Personal information
- Born: July 12, 1984 (age 41) Eugene, Oregon, U.S.
- Hometown: Colorado Springs, Colorado, U.S.
- Height: 5 ft 7 in (170 cm)
- Weight: 141 lb (64 kg)
- Spike: 114 in (290 cm)
- Block: 106 in (270 cm)
- College / University: University of Washington

Volleyball information
- Position: Libero
- Number: 14 (national team)

Career
| Years | Teams |
| 2002-2005 | Washington |

National team
| 2006-2007 | United States |

= Candace Lee =

American volleyball player (born 1984)

Candace Lee (born July 12, 1984) is an American retired female volleyball player. She was part of the United States women's national volleyball team.

==Personal life==

Lee attended high school at Winston Churchill High School.
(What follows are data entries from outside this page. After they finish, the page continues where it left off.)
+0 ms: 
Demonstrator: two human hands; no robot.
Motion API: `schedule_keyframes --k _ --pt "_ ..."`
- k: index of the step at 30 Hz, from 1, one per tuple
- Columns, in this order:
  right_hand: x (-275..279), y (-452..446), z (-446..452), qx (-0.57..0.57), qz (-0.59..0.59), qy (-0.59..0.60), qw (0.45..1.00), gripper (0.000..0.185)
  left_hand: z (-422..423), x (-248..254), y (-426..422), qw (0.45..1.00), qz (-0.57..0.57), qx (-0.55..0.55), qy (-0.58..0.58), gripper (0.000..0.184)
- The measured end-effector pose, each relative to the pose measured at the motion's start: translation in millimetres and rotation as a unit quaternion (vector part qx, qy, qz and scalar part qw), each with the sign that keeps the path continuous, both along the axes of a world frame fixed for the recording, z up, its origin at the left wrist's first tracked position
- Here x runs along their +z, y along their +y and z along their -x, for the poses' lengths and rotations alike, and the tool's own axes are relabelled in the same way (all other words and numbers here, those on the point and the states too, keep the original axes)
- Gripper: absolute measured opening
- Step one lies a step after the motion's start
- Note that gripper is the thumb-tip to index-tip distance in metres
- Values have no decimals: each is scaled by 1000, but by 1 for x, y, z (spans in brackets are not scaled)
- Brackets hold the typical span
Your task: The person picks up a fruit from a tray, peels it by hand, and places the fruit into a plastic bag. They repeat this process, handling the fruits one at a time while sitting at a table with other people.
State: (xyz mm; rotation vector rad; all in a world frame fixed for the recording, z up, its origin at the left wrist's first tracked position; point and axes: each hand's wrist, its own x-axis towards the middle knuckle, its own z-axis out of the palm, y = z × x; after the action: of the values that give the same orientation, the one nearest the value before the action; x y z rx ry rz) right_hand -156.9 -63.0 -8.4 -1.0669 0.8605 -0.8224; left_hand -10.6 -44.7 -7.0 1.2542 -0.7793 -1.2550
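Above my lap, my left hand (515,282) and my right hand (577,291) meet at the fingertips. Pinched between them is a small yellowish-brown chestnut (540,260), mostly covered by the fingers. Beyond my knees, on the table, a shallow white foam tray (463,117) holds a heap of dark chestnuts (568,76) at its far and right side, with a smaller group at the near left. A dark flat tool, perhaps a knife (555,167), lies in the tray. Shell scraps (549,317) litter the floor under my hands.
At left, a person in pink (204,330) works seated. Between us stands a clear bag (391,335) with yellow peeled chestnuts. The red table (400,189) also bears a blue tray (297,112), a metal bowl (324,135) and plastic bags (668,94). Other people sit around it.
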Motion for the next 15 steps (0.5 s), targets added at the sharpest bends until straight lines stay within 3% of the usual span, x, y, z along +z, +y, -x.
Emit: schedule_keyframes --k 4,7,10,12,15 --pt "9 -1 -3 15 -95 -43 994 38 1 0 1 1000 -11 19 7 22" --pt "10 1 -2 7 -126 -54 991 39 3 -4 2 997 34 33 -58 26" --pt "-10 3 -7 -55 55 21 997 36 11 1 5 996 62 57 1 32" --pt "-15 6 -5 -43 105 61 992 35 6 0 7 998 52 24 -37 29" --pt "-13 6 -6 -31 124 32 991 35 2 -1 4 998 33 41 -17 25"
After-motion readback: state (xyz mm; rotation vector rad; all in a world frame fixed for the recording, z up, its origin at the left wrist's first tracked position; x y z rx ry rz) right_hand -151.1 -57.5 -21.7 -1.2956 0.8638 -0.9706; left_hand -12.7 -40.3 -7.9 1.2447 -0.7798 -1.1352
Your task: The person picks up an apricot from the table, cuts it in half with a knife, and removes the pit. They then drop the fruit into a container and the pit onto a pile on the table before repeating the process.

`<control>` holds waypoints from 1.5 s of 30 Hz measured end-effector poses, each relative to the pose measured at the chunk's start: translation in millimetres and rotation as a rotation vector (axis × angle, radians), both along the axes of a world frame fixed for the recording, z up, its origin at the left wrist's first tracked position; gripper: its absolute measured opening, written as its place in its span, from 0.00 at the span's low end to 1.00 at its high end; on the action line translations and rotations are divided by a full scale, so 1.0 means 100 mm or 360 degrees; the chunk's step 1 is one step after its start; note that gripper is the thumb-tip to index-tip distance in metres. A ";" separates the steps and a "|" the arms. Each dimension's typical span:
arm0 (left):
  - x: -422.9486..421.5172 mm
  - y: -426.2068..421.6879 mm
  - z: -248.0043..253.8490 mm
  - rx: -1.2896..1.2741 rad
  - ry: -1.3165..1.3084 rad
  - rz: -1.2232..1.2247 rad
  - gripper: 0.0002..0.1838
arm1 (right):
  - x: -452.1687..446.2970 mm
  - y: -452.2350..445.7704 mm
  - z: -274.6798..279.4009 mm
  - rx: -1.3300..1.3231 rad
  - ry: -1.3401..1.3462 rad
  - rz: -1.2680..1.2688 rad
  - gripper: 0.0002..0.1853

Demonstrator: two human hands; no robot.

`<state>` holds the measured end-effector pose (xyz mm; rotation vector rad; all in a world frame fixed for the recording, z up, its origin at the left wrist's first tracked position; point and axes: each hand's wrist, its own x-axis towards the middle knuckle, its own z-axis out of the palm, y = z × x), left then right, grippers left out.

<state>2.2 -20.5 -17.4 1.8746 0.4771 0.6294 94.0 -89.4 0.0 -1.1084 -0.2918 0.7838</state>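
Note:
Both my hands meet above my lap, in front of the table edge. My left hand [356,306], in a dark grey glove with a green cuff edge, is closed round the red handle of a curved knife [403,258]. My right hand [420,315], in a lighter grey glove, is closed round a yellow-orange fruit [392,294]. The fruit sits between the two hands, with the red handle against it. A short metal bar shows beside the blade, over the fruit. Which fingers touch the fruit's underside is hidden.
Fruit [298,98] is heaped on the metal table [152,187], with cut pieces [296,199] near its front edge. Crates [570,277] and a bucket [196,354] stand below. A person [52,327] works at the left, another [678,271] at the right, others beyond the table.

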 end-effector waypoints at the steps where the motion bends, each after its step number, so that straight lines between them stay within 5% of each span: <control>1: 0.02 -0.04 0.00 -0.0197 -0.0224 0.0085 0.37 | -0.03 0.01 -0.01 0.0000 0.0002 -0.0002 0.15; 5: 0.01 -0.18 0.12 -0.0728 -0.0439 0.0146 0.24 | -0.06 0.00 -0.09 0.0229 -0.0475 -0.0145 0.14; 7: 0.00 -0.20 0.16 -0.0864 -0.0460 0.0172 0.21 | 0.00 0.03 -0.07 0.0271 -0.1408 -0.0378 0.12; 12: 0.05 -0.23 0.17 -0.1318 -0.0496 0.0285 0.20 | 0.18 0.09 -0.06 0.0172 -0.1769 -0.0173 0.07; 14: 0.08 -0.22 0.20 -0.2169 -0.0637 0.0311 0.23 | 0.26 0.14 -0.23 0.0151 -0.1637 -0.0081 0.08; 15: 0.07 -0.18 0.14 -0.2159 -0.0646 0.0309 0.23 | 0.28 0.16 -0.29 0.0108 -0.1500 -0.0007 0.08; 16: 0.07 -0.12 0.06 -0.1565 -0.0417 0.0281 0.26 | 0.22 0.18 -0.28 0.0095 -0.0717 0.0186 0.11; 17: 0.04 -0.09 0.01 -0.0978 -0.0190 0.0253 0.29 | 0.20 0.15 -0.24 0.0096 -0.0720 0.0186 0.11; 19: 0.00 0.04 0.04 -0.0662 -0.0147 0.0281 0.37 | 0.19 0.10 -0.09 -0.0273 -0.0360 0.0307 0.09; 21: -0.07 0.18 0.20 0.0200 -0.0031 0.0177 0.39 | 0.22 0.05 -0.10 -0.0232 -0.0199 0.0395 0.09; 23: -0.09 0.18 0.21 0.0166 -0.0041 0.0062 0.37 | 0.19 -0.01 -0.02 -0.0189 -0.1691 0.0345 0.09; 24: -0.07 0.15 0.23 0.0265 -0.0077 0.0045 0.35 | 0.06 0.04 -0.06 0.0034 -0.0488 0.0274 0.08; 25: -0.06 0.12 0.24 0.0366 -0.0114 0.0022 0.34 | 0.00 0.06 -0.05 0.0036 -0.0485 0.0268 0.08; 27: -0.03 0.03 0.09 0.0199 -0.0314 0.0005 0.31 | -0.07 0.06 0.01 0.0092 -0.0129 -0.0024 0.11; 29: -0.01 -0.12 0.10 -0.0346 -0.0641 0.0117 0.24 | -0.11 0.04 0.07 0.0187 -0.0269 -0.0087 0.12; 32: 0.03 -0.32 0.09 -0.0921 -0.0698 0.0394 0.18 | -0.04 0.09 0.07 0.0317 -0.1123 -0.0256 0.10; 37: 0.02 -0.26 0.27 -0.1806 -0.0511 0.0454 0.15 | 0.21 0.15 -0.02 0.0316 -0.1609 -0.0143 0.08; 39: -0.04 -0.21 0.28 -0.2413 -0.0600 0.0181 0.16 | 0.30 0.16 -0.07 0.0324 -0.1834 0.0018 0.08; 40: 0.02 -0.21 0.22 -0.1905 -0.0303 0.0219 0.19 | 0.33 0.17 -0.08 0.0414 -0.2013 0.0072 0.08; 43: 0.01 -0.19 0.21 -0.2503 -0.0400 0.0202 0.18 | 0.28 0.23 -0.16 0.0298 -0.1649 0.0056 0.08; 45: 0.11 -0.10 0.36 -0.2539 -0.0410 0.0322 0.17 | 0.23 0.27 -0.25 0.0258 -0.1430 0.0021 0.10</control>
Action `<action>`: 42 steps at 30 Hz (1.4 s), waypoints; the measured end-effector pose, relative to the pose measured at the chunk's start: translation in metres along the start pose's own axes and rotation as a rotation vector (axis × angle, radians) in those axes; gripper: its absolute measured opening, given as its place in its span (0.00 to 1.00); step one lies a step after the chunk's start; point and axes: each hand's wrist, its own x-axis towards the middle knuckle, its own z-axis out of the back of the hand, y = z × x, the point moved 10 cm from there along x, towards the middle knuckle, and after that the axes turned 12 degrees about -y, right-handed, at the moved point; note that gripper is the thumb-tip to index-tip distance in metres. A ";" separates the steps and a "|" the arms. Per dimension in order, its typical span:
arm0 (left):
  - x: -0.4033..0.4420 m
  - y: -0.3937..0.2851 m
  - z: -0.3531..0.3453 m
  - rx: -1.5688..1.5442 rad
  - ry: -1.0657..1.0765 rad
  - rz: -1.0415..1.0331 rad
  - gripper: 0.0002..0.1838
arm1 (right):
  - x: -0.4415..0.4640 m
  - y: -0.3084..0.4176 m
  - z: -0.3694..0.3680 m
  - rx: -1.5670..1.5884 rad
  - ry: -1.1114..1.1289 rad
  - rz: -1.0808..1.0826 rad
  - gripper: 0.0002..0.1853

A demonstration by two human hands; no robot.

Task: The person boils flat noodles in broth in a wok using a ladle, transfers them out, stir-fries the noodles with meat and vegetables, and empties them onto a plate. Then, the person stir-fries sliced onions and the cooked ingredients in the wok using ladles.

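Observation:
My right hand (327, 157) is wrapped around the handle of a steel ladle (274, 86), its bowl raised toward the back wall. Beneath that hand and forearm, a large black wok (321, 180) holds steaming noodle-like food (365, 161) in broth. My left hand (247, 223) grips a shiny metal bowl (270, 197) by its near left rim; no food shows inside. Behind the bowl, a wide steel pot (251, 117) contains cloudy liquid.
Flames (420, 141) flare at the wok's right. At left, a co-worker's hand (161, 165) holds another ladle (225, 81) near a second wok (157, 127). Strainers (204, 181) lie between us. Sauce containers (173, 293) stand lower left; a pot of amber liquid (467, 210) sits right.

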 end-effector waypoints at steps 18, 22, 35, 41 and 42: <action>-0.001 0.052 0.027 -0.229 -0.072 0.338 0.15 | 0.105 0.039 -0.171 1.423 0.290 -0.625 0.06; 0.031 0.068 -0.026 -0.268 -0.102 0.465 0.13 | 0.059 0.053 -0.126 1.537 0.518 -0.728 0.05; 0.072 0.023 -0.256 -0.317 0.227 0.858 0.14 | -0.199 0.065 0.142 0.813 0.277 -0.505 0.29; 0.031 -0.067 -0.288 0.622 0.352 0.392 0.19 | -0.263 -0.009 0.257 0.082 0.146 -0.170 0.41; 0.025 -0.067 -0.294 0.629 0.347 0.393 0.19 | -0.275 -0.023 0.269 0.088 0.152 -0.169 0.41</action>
She was a top 11 student in her graduating class with a 4.0 GPA. She played both volleyball and tennis in high school.

==Career==
===College===

Lee played collegiate volleyball for Washington, where she was named an AVCA Second Team All-American her senior year. By the time she ended her collegiate career, she became Washington's all-time career digs leader (2,038), which ranked second on the Pac-10 all-time list.

===National team===

Lee competed among others at the 2006 Women's Pan-American Volleyball Cup and also at the 2006 FIVB World Grand Prix and 2007 FIVB World Grand Prix.